**EXERCISE REQUIREMENTS:** In the listing below, print exactly the lines between the line holding "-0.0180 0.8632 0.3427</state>" and the line holding "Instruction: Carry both", inclusive, and no more.
===============
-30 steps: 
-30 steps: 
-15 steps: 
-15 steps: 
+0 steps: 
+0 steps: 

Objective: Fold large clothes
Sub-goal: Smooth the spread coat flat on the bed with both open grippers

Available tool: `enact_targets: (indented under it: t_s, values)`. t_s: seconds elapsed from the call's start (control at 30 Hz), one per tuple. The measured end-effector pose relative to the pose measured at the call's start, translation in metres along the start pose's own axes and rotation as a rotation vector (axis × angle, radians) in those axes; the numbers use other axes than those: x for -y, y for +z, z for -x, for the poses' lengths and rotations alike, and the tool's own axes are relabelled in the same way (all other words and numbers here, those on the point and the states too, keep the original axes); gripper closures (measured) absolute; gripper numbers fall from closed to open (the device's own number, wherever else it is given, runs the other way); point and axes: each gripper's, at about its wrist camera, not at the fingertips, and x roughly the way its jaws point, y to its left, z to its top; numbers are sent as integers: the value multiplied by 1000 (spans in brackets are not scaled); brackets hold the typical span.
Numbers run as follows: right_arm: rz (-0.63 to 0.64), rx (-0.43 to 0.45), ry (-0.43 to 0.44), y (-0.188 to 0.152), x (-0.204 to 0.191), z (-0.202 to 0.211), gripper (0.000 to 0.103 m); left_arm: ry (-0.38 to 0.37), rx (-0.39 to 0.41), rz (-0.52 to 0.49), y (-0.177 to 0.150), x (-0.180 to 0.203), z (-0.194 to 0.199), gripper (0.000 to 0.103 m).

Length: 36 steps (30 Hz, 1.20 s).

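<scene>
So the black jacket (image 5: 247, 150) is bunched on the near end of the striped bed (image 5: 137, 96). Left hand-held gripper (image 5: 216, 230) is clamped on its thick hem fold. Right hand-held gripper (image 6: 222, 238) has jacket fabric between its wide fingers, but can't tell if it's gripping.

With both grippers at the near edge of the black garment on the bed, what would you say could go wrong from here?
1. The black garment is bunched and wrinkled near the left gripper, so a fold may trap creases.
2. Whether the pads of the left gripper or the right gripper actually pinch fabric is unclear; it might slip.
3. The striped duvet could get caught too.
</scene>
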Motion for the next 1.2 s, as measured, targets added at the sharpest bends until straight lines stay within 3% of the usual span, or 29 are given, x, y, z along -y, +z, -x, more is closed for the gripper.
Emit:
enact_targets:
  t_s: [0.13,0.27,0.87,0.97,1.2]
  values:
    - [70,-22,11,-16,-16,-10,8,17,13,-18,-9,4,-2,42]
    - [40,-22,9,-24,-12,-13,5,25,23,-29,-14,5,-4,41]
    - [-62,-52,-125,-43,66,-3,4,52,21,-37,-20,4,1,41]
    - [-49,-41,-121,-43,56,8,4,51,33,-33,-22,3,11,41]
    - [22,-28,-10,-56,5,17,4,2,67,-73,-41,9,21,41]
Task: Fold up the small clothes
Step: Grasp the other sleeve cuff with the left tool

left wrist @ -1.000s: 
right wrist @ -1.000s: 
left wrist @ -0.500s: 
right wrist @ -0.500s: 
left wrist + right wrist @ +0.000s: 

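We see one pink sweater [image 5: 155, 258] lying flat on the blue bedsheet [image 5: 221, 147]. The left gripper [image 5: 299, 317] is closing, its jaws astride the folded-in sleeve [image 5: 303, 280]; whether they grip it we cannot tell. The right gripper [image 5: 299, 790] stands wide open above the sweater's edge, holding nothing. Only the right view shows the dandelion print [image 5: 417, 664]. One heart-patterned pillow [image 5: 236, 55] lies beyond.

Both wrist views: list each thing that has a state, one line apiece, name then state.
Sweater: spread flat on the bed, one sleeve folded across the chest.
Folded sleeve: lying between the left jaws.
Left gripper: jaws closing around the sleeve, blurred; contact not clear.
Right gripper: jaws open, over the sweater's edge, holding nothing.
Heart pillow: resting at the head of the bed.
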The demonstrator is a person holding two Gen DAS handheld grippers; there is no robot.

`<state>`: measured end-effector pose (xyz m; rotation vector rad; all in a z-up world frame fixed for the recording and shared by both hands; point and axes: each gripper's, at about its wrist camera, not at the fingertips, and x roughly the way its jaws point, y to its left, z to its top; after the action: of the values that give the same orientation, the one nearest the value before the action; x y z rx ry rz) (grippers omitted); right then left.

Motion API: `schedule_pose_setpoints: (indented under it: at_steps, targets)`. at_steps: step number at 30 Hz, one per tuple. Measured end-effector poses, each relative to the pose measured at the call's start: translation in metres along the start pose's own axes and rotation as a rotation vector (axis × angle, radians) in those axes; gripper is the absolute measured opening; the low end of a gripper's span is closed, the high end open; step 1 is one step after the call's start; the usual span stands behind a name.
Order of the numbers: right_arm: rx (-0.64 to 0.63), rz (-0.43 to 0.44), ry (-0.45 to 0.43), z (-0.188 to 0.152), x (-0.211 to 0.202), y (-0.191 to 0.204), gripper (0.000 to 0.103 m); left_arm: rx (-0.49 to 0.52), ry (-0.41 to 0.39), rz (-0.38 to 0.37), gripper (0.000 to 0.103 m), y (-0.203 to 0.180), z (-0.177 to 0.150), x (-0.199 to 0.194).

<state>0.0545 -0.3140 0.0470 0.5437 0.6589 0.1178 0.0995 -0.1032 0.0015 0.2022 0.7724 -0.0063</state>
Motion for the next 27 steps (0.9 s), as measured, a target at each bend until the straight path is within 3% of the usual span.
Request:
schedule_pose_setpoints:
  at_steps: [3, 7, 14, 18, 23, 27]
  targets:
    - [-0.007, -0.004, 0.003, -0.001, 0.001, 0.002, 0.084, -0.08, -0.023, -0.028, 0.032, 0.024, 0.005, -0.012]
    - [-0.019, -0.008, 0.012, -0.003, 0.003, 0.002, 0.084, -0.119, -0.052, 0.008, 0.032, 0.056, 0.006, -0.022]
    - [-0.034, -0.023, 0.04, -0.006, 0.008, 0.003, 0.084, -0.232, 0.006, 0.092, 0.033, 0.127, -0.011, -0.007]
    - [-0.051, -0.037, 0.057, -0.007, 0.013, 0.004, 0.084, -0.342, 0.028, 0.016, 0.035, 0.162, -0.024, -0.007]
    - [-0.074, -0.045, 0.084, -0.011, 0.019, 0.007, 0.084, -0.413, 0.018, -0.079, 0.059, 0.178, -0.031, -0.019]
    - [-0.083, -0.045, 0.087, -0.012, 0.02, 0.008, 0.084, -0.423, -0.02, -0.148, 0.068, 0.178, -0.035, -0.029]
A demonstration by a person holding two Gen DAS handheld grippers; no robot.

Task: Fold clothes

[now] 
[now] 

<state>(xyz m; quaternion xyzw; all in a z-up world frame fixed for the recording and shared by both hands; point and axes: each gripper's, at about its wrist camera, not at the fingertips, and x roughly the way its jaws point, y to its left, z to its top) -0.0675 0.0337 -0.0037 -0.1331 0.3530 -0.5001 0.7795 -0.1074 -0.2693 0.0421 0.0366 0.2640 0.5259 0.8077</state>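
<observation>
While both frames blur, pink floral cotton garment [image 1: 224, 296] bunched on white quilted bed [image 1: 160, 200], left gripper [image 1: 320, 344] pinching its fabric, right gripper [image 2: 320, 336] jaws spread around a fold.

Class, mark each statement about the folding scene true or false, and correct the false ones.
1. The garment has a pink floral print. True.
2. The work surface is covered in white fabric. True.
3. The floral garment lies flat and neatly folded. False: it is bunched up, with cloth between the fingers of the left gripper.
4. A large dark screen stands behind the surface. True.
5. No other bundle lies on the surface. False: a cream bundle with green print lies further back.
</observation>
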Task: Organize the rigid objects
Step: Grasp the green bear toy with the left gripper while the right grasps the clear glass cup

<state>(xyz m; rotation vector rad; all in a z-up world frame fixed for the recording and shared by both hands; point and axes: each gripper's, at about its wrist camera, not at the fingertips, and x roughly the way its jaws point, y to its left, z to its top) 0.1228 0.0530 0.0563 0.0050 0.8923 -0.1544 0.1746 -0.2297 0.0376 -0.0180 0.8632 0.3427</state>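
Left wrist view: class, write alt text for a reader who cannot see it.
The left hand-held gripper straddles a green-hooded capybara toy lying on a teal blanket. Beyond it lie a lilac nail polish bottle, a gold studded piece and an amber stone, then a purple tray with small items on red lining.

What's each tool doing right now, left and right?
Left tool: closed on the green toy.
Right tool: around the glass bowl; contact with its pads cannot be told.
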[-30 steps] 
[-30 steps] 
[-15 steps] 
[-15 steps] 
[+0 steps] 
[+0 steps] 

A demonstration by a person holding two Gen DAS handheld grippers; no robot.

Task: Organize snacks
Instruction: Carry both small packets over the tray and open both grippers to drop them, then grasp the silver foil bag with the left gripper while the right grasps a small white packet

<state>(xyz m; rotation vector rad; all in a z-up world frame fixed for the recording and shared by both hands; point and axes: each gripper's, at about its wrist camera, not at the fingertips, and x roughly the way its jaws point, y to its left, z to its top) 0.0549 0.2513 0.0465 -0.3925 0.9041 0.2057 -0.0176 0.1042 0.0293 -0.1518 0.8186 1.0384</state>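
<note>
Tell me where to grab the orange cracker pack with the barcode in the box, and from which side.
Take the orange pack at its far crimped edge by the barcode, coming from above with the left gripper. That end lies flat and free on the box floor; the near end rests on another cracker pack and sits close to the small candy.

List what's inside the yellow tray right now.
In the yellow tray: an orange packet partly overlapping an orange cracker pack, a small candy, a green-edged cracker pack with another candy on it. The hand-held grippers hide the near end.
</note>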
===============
**FINISHED TASK:**
<state>(xyz m; rotation vector rad; all in a z-up world frame fixed for the recording and shared by both hands; point and axes: each gripper's, at about its wrist camera, not at the fingertips, and x roughly the way its jaws point, y to its left, z to its top) 0.1228 0.0530 0.0563 0.0050 0.8923 -0.1544 0.1746 -0.2297 0.0376 -0.0180 0.8632 0.3427</state>
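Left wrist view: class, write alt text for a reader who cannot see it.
The left hand-held gripper straddles a green-hooded capybara toy lying on a teal blanket. Beyond it lie a lilac nail polish bottle, a gold studded piece and an amber stone, then a purple tray with small items on red lining.

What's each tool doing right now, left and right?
Left tool: closed on the green toy.
Right tool: around the glass bowl; contact with its pads cannot be told.
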[-30 steps] 
[-30 steps] 
[-15 steps] 
[-15 steps] 
[+0 steps] 
[+0 steps] 

A demonstration by a person holding two Gen DAS handheld grippers; no robot.

Task: Organize snacks
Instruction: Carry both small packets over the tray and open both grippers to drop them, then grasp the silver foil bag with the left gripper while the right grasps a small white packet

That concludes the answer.